Background mutation rate estimates if you have them. Can either be a single number applied to all samples or a named vector of values, where the names should be sample names.

pold_from_nolabel

Fix background mutation rate estimate to mutation rates seen in -label samples. By default, a single background rate is used for all samples, inferred from the average mutation rate across all -label samples. The grouping_factors argument can be specified to use certain -label samples to infer background mutation rates for certain sets of +label samples.

grouping_factors

If pold_from_nolabel is TRUE, then grouping_factors will specify the sample-detail columns in the metadf that should be used to group -label samples by. Average mutation rates in each group of -label samples will be used as the background mutation rate estimate in +label samples with the same values for the relevant metadf columns.

character_limit

Maximum number of characters for naming out fractions output.
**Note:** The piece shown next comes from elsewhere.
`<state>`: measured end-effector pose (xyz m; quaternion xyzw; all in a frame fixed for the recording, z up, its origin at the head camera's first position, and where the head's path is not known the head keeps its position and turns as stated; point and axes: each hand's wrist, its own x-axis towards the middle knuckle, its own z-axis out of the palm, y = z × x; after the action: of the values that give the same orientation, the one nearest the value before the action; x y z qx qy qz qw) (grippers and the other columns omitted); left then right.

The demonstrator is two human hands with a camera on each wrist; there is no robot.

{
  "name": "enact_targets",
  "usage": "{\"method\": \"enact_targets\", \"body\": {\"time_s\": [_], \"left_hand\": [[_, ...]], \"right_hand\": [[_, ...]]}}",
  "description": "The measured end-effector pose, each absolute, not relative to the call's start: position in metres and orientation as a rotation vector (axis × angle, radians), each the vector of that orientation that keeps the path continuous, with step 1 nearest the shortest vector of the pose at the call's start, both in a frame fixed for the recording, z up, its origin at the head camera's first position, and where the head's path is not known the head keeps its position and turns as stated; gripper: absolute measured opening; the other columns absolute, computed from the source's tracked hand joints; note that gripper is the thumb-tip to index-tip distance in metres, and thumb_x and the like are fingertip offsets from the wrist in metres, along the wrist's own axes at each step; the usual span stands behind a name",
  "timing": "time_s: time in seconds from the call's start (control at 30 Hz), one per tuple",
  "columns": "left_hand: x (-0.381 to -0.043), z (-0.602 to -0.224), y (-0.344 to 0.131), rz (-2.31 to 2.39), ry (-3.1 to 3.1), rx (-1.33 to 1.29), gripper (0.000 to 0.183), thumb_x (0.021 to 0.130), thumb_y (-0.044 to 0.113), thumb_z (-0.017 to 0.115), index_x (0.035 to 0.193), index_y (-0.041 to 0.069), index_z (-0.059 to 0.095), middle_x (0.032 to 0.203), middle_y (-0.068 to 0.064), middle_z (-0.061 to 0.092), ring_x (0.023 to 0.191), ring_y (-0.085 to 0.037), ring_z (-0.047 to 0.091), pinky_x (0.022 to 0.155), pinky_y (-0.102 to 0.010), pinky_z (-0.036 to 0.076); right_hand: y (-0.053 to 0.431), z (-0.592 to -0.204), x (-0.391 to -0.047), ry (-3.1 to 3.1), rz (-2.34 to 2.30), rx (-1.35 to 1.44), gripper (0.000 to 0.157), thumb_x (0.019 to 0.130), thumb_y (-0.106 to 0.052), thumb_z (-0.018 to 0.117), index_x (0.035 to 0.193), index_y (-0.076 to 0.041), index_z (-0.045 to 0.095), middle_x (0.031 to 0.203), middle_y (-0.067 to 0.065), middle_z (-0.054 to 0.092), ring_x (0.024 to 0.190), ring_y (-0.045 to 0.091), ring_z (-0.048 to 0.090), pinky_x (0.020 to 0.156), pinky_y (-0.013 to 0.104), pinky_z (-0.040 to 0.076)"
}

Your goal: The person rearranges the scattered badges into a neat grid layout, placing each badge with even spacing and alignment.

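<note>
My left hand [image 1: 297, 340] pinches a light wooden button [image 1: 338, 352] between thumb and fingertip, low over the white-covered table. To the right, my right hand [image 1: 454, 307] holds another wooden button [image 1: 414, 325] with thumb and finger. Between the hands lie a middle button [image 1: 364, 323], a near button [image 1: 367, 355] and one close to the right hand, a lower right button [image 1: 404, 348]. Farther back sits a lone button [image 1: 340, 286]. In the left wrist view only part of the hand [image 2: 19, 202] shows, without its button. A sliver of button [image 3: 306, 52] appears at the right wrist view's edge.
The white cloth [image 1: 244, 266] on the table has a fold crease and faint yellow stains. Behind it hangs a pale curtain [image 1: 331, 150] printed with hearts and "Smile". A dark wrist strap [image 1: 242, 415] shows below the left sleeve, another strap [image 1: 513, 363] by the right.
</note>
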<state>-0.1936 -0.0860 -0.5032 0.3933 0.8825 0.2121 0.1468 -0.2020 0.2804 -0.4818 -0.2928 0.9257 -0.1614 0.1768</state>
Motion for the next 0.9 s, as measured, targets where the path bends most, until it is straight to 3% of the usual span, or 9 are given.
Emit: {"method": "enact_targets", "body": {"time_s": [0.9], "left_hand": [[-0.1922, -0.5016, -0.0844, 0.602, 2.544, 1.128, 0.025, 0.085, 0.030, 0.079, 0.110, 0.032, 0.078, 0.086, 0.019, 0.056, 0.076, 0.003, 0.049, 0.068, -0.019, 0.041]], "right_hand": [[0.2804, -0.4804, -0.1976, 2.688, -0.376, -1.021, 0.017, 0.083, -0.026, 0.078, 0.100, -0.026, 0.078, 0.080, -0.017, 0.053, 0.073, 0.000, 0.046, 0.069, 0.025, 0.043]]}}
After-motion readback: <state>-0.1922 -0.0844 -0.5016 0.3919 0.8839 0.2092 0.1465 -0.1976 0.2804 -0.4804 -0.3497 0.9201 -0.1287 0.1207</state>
EZbakR will try to name this as a "_" separated character vector of all of the features analyzed. If this name is greater than character_limit, then it will default to "fraction#", where "#" represents a simple numerical ID for the table.

overwrite

If TRUE and a fractions estimate output already exists that would possess the same metadata (features analyzed, populations analyzed, and fraction_design), then it will get overwritten with the new output. Else, it will be saved as a separate output with the same name + "_#" where "#" is a numerical ID to distinguish the similar outputs.